**TRY IT**.
Images are not wanted; transcribe the rest of the listing exactly.

**INFORMATION PROVIDED**.

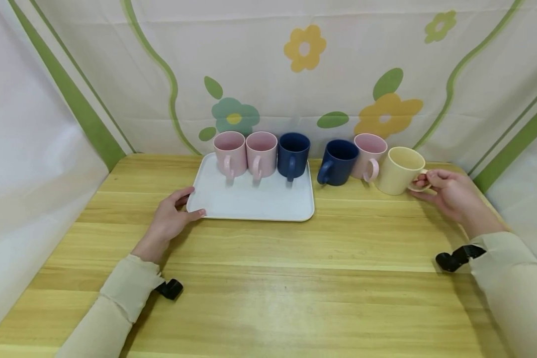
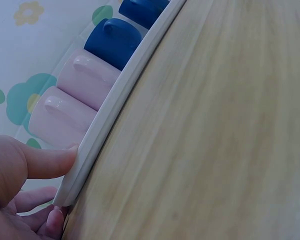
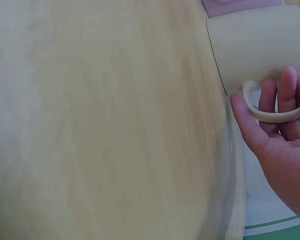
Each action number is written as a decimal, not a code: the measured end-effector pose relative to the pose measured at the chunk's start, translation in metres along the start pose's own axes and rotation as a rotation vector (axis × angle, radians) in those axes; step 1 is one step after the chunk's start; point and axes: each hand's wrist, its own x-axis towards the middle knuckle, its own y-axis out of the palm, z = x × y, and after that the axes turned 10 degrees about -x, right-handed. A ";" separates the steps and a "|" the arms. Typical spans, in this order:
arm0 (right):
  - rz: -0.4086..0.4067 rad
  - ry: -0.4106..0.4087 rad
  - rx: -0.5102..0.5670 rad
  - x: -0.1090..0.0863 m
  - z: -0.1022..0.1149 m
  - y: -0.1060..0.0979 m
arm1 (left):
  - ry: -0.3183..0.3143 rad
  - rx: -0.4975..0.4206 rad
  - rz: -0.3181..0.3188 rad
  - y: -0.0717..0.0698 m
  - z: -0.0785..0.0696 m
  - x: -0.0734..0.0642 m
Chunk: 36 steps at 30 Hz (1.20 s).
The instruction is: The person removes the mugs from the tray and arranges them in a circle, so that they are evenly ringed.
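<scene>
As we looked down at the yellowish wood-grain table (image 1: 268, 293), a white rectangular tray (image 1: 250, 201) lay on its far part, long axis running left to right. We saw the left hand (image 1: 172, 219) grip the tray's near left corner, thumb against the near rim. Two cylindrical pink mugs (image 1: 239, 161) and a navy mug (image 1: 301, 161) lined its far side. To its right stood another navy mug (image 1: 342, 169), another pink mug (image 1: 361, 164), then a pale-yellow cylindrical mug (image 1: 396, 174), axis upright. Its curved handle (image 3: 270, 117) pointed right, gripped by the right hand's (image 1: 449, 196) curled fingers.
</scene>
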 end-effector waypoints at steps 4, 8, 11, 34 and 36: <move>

**EXERCISE SOLUTION**.
Each action number is written as a decimal, not a code: the measured end-effector pose relative to the pose measured at the chunk's start, translation in metres along the start pose's own axes and rotation as a rotation vector (axis × angle, radians) in those axes; step 1 is one step after the chunk's start; point and axes: each hand's wrist, its own x-axis towards the middle knuckle, its own y-axis out of the palm, z = x × y, and after that the axes turned 10 degrees about -x, right-handed. A ";" separates the steps and a "|" the arms. Typical spans, in this order:
arm0 (right):
  - rz: -0.4086..0.4067 rad
  - ry: -0.4106..0.4087 rad
  - rx: -0.5102..0.5670 rad
  - x: -0.1090..0.0863 m
  - z: -0.1022..0.1149 m
  - y: -0.1060..0.0979 m
arm1 (left):
  - ry: -0.3183..0.3143 rad
  - rx: -0.4975..0.4206 rad
  - rz: -0.3181..0.3188 rad
  - y: -0.0717..0.0698 m
  - z: -0.0785..0.0696 m
  - x: -0.0734..0.0642 m
Chunk: 36 steps at 30 Hz (1.20 s).
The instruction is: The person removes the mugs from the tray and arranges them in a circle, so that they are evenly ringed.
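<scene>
As we looked down at the yellowish wood-grain table (image 1: 268, 293), a white rectangular tray (image 1: 250, 201) lay on its far part, long axis running left to right. We saw the left hand (image 1: 172, 219) grip the tray's near left corner, thumb against the near rim. Two cylindrical pink mugs (image 1: 239, 161) and a navy mug (image 1: 301, 161) lined its far side. To its right stood another navy mug (image 1: 342, 169), another pink mug (image 1: 361, 164), then a pale-yellow cylindrical mug (image 1: 396, 174), axis upright. Its curved handle (image 3: 270, 117) pointed right, gripped by the right hand's (image 1: 449, 196) curled fingers.
</scene>
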 end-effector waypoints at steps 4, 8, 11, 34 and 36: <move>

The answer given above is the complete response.